*WHAT YOU ARE ASKED TO DO*
Of all the entries below, only the lines from the one with "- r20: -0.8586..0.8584" up to and including the one with "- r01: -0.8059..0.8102" are to be duplicated exactly.
+--
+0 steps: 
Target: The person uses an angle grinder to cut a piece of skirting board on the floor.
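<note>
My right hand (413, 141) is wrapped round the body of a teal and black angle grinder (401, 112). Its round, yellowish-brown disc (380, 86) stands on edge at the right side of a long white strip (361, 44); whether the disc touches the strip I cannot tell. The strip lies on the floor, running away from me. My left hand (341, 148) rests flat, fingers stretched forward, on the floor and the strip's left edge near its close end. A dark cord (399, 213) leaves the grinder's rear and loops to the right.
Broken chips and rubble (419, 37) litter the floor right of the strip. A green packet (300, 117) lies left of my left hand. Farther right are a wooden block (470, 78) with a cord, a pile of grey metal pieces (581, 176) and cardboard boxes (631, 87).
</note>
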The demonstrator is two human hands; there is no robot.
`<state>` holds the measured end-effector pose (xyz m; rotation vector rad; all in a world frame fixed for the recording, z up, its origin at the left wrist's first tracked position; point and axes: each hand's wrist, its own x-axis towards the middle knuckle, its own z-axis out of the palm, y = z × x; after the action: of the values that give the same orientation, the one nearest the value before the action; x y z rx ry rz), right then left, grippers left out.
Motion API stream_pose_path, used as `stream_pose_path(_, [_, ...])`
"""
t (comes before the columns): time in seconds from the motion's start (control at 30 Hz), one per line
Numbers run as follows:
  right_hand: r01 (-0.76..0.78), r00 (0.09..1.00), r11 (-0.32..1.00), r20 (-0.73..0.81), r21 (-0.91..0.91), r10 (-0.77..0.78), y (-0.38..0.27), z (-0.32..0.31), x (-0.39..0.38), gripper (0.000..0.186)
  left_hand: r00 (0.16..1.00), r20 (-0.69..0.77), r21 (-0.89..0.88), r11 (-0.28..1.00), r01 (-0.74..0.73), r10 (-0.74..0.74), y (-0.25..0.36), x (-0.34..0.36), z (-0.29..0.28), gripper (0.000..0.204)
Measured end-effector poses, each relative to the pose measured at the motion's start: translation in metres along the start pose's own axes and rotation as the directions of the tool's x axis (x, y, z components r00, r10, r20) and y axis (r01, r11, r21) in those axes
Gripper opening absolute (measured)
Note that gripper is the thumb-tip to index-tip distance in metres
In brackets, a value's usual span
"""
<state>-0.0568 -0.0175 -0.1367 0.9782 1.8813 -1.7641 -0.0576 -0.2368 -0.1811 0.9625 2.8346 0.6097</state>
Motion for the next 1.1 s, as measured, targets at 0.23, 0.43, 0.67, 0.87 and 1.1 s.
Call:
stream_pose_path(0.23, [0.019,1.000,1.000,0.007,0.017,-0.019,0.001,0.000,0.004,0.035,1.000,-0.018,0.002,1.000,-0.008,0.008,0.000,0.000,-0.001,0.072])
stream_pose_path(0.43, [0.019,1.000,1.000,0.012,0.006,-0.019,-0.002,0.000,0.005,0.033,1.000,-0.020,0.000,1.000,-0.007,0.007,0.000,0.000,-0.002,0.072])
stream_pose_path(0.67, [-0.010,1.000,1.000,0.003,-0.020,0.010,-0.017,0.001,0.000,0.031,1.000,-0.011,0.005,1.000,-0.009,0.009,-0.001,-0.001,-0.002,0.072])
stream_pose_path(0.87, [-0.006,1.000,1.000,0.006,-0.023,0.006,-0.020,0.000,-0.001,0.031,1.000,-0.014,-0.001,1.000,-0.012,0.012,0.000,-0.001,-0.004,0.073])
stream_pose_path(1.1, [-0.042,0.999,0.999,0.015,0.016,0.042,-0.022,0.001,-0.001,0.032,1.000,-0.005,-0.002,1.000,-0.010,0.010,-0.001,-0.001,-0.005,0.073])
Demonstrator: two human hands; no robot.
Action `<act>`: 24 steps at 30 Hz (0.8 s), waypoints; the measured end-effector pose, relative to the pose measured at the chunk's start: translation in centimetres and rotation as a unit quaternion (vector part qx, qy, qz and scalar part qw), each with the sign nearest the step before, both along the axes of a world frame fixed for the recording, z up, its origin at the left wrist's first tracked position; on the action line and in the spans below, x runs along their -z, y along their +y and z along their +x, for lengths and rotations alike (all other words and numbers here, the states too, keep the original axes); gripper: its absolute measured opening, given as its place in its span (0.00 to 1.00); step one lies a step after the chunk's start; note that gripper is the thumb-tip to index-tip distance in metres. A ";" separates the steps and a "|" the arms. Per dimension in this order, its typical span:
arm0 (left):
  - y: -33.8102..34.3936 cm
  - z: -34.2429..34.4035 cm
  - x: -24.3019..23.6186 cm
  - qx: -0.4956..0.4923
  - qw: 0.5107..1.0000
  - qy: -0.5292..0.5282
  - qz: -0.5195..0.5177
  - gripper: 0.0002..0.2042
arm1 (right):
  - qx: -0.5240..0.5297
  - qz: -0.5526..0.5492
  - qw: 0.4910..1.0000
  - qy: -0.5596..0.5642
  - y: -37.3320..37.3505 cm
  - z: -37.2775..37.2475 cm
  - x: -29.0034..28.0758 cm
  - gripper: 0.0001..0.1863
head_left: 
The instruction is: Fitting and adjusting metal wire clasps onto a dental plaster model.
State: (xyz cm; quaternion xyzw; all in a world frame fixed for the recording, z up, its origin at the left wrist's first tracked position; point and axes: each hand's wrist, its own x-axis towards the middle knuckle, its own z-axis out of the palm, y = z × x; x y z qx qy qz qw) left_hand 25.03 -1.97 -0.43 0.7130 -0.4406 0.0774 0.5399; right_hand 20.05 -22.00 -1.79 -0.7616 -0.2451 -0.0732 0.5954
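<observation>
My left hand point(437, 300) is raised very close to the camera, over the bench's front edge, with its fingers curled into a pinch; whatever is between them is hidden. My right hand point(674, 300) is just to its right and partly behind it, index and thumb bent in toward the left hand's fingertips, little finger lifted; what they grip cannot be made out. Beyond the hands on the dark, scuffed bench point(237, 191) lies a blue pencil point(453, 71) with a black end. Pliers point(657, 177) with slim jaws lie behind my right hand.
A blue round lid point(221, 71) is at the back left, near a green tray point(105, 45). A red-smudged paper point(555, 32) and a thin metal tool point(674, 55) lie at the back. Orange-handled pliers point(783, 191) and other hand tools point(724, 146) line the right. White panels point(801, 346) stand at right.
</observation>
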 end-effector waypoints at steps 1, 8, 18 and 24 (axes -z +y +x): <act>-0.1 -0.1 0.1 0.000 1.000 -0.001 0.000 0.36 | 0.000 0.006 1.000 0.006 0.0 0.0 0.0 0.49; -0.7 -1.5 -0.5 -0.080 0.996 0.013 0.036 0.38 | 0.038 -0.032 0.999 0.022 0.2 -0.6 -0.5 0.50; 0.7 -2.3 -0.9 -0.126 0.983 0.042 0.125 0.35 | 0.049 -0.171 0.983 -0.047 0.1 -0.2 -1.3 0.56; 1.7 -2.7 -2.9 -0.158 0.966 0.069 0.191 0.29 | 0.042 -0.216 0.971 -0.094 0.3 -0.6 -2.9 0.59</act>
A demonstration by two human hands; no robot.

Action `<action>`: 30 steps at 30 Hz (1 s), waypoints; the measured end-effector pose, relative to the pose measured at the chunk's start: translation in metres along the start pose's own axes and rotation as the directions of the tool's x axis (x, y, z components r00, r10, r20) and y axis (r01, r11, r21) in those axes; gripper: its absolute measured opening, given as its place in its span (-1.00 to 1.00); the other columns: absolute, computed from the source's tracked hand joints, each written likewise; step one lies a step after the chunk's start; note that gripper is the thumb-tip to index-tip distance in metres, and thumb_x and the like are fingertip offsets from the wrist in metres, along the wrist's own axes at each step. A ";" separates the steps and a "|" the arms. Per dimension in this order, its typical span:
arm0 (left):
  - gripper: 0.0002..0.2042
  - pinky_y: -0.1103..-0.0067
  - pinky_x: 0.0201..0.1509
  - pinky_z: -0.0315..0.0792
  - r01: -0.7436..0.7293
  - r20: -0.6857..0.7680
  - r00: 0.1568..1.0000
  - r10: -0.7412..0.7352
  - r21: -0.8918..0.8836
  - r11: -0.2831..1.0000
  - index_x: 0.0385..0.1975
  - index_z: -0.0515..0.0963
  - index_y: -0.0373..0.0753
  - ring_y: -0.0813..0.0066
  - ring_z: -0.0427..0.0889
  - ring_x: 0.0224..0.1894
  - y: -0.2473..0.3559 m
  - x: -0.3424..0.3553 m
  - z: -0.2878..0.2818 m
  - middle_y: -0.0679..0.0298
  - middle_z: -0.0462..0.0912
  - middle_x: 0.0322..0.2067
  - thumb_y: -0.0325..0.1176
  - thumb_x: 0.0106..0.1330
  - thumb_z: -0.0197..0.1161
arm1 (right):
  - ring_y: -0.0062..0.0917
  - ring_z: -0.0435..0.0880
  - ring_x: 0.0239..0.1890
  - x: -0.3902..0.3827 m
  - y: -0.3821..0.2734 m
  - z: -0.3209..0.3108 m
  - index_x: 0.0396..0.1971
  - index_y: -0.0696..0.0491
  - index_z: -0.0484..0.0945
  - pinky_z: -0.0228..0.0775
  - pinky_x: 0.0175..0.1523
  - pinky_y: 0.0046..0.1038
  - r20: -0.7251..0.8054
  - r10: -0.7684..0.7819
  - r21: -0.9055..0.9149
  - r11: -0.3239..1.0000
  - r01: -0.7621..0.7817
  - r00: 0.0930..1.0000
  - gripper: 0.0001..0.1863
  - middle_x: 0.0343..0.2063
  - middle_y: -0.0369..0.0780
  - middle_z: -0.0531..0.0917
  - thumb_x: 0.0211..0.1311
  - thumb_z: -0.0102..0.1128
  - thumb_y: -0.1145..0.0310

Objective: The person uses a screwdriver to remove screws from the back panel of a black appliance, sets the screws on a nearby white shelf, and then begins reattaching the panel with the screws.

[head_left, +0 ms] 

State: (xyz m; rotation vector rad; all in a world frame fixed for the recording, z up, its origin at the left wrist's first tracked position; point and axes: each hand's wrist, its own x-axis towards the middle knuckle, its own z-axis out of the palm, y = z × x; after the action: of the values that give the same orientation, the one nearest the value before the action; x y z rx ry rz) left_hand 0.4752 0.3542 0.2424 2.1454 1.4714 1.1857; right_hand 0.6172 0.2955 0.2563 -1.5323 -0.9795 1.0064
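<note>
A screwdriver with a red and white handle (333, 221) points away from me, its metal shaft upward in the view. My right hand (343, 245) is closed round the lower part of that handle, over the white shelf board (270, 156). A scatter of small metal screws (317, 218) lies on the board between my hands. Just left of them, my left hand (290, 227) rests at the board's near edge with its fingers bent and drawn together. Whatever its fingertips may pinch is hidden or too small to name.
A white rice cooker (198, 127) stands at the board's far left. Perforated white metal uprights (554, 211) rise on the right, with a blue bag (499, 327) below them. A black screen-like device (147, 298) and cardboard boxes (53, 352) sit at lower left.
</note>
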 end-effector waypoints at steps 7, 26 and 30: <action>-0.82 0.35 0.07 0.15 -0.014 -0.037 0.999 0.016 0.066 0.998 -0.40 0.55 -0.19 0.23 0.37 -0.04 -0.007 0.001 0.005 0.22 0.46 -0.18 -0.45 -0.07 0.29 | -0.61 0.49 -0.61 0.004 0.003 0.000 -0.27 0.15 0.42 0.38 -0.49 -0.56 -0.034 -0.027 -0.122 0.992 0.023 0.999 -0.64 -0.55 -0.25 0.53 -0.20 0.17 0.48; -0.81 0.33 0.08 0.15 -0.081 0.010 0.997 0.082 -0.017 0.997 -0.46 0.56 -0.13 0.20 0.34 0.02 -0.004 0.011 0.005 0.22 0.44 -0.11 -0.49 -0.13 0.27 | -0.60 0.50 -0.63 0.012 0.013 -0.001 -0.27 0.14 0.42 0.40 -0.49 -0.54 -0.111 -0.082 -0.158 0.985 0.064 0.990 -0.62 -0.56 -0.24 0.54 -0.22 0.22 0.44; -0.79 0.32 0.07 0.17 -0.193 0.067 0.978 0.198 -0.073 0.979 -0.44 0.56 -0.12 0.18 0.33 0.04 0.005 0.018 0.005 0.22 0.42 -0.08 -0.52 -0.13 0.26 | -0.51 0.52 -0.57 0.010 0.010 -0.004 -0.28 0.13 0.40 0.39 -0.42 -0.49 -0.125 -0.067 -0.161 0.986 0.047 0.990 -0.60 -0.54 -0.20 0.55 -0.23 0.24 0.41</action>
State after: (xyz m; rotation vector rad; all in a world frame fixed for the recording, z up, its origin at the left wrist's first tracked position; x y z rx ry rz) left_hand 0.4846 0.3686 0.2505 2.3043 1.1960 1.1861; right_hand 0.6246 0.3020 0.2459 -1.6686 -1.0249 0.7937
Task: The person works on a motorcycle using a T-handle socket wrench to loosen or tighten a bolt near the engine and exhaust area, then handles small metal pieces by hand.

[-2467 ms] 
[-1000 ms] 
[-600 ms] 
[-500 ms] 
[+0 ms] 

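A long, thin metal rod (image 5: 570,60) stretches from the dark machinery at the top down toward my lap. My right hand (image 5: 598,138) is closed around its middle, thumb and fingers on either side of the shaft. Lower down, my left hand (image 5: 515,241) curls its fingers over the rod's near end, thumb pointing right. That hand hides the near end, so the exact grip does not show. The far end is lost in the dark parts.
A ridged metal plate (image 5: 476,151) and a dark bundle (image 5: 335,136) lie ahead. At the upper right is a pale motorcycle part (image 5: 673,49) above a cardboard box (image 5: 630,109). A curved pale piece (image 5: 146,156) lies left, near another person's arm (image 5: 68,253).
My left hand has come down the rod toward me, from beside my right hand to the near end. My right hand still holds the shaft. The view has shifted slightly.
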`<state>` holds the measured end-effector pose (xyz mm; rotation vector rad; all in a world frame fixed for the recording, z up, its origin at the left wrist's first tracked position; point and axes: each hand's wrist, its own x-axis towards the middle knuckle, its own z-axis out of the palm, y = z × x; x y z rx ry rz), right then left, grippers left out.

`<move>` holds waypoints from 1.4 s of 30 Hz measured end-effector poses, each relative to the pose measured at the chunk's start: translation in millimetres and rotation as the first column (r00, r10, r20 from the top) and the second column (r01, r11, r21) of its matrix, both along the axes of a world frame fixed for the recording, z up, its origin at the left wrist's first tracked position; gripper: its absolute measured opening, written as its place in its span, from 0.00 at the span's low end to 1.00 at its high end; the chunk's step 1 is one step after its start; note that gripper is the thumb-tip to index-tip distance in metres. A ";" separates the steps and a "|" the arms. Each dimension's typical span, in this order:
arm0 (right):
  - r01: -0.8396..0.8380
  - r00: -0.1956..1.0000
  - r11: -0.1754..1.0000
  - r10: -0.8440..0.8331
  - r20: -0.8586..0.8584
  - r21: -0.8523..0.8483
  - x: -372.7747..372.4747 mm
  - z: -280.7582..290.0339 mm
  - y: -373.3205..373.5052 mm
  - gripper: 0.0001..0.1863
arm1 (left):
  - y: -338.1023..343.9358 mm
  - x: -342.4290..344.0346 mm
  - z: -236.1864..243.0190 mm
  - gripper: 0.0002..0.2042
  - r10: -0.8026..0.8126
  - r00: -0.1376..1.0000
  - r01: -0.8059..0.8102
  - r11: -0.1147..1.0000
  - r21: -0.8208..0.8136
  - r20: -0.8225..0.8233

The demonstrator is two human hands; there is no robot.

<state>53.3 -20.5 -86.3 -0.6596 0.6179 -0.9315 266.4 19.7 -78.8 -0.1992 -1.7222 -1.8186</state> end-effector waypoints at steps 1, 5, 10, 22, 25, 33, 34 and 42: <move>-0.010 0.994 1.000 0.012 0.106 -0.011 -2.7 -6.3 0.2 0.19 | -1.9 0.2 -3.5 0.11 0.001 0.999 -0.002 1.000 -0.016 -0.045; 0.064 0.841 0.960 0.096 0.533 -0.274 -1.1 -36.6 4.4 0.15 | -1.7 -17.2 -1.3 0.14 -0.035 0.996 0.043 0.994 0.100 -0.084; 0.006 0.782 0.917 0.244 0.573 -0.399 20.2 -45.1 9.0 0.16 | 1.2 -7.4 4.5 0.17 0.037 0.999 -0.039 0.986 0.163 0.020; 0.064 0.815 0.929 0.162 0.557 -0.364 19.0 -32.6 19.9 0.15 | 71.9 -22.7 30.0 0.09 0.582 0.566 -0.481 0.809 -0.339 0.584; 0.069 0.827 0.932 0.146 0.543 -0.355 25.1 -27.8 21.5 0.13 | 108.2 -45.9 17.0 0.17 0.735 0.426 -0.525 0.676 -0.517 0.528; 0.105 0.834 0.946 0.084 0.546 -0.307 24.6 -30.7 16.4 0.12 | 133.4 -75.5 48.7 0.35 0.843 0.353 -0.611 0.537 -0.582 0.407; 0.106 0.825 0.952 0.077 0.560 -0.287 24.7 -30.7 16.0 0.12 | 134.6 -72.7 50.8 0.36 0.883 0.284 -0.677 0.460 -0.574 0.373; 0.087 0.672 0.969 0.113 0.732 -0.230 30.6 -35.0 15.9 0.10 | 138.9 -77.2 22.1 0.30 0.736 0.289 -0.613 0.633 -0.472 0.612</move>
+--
*EXERCISE ANSWER*
  - r20: -0.8586..0.8584
  - r21: -0.8523..0.8483
  - x: -372.7747..372.4747 mm
  - z: -280.7582..290.0339 mm
  - y: -373.3205..373.5052 mm
  - gripper: 0.0001..0.1863
arm1 (left):
  - y: -338.1023..343.9358 mm
  - x: -342.4290..344.0346 mm
  - z: -236.1864..243.0190 mm
  - gripper: 0.0002..0.2042
  - r10: -0.8026..0.8126
  - r00: -0.1376..1.0000
  - r01: -0.8059..0.8102

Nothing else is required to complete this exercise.